The Manchurian Candidate (1962)

And here you thought that The Manchurian Candidate was just a taut thriller with the odd casting of Angela Lansbury as Laurence Harvey's mother. Not so, says Greg Palast. It's looking very much like our political future:

I'm losing sleep over the millions — or billions — of dollars that could flood into our elections from ARAMCO, the Saudi Oil corporation's U.S. unit; or from the maker of "New Order" fashions, the Chinese People's Liberation Army. Or from Bin Laden Construction corporation. Or Bin Laden Destruction Corporation.

Right now, corporations can give loads of loot through PACs. While this money stinks (Barack Obama took none of it), anyone can go through a PAC's federal disclosure filing and see the name of every individual who put money into it. And every contributor must be a citizen of the USA.

But under today's Supreme Court ruling that corporations can support candidates without limit, there is nothing that stops, say, a Delaware-incorporated handmaiden of the Burmese junta from picking a Congressman or two with a cache of loot masked by a corporate alias.

Candidate Barack Obama was one sharp speaker, but he would not have been heard, and certainly would not have won, without the astonishing outpouring of donations from two million Americans. It was an unprecedented uprising-by-PayPal, overwhelming the old fat-cat sources of funding.

Well, kiss that small-donor revolution goodbye. Under the Court's new rules, progressive list serves won't stand a chance against the resources of new "citizens" such as CNOOC, the China National Offshore Oil Corporation. Maybe UBS (United Bank of Switzerland), which faces U.S. criminal prosecution and a billion-dollar fine for fraud, might be tempted to invest in a few Senate seats. As would XYZ Corporation, whose owners remain hidden by "street names."[..]

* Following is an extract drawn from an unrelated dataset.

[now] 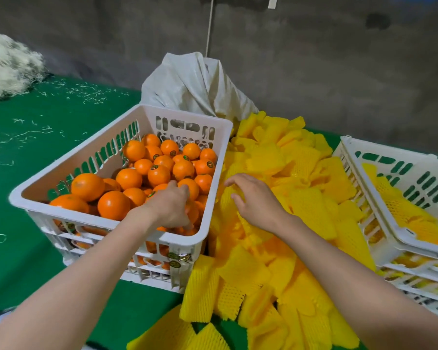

And once the Taliban incorporates in Delaware, they could ante up for the best democracy money can buy.

In July, the Chinese government, in preparation for President Obama's visit, held diplomatic discussions in which they skirted issues of human rights and Tibet. Notably, the Chinese, who hold a $2 trillion mortgage on our Treasury, raised concerns about the cost of Obama's health care reform bill. Would our nervous Chinese landlords have an interest in buying the White House for an opponent of government spending such as Gov. Palin? Ya betcha!

The potential for foreign infiltration of what remains of our democracy is an adjunct of the fact that the source and control money from corporate treasuries (unlike registered PACs), is necessarily hidden. Who the heck are the real stockholders? Or as Butch asked Sundance, "Who are these guys?"

We'll never know.

Scary thought. Richard Power evokes the great Sinclair Lewis cautionary tale of fascism disguised as "freedom", It Can't Happen Here and suggests that the satirical has become too close to the truth:

As craven as much of the leadership of the Democratic Party has become, there is a difference [between the Republican and Democratic Parties], even today, and those who deny that difference are culpable in all that has happened to us. Of course, in the weeks, months and years ahead, there will likely be no difference at all -- because of Citizens United v. [FEC]

As Larisa Alexandrovna points out, in SCOTUS ruling = Powell Memo goal = Fall of democracy..., the decision is not only an abomination in its own right, it is also the achievement of a goal set forth in the Powell Memo.

Now it is not a question of what we must do, but who we are. And the preliminary results on who we are do not bode well.